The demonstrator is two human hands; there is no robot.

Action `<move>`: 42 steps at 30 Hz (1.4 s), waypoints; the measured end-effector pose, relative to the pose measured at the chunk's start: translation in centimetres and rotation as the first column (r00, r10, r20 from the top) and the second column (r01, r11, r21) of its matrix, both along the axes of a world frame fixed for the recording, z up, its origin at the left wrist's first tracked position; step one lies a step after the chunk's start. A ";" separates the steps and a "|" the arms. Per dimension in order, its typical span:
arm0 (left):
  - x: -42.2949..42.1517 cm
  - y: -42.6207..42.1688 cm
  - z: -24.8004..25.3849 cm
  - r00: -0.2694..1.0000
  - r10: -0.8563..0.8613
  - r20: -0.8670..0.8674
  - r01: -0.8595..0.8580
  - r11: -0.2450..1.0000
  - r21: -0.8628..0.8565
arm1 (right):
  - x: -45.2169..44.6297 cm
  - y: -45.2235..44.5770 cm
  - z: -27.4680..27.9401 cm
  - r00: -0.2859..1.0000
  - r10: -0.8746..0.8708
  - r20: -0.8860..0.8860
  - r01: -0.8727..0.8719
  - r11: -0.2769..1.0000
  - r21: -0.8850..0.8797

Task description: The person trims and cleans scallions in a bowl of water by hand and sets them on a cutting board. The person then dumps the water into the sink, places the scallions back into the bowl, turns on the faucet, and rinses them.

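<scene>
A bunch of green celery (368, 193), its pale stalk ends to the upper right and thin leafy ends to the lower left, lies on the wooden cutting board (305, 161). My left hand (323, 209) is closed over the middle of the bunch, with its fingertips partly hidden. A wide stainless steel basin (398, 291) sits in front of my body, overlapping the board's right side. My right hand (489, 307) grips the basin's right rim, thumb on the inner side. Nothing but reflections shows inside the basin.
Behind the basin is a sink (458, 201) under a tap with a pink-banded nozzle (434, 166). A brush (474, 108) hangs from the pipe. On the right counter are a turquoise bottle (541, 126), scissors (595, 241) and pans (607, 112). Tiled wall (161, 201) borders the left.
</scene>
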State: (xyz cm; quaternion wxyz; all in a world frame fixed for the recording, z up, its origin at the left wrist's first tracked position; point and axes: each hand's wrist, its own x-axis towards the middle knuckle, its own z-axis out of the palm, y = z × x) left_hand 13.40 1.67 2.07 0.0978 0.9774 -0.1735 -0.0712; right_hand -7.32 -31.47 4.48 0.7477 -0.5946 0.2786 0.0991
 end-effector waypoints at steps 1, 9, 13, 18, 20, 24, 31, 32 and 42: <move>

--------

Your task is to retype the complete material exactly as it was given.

The demonstrator is two human hands; there is no robot.

Action `<move>`: 42 steps at 30 Hz (1.4 s), waypoints; the measured end-effector pose, relative to the pose measured at the chunk's start: translation in centimetres and rotation as the first column (r00, r10, r20 from the top) and the second column (r01, r11, r21) of its matrix, both along the axes of a world frame fixed for the recording, z up, its origin at the left wrist's first tracked position; step one lies a step after the chunk's start. A ";" separates the steps and a "|" the arms. Per dimension in order, its typical span:
arm0 (left):
  - x: -42.2949..42.1517 cm
  - y: -42.6207..42.1688 cm
  - z: -24.8004..25.3849 cm
  - r00: -0.2694..1.0000
  - r10: -0.8563..0.8613
  - r20: -0.8670..0.8674
  - r01: -0.8595..0.8580
  - r11: -0.2450..1.0000
  - r21: -0.8628..0.8565
arm1 (right):
  - x: -45.2169..44.6297 cm
  - y: -45.2235..44.5770 cm
  - z: -27.4680..27.9401 cm
  - r00: -0.2859..1.0000
  - r10: -0.8746..0.8708
  - r20: -0.8860..0.8860
  - r01: -0.8727..0.8719
  - r11: -0.2769..1.0000
  - r21: -0.8850..0.8797

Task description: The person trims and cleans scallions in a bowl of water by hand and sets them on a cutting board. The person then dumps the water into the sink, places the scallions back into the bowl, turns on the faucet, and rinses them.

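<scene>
A bunch of green celery (368, 193), its pale stalk ends to the upper right and thin leafy ends to the lower left, lies on the wooden cutting board (305, 161). My left hand (323, 209) is closed over the middle of the bunch, with its fingertips partly hidden. A wide stainless steel basin (398, 291) sits in front of my body, overlapping the board's right side. My right hand (489, 307) grips the basin's right rim, thumb on the inner side. Nothing but reflections shows inside the basin.
Behind the basin is a sink (458, 201) under a tap with a pink-banded nozzle (434, 166). A brush (474, 108) hangs from the pipe. On the right counter are a turquoise bottle (541, 126), scissors (595, 241) and pans (607, 112). Tiled wall (161, 201) borders the left.
</scene>
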State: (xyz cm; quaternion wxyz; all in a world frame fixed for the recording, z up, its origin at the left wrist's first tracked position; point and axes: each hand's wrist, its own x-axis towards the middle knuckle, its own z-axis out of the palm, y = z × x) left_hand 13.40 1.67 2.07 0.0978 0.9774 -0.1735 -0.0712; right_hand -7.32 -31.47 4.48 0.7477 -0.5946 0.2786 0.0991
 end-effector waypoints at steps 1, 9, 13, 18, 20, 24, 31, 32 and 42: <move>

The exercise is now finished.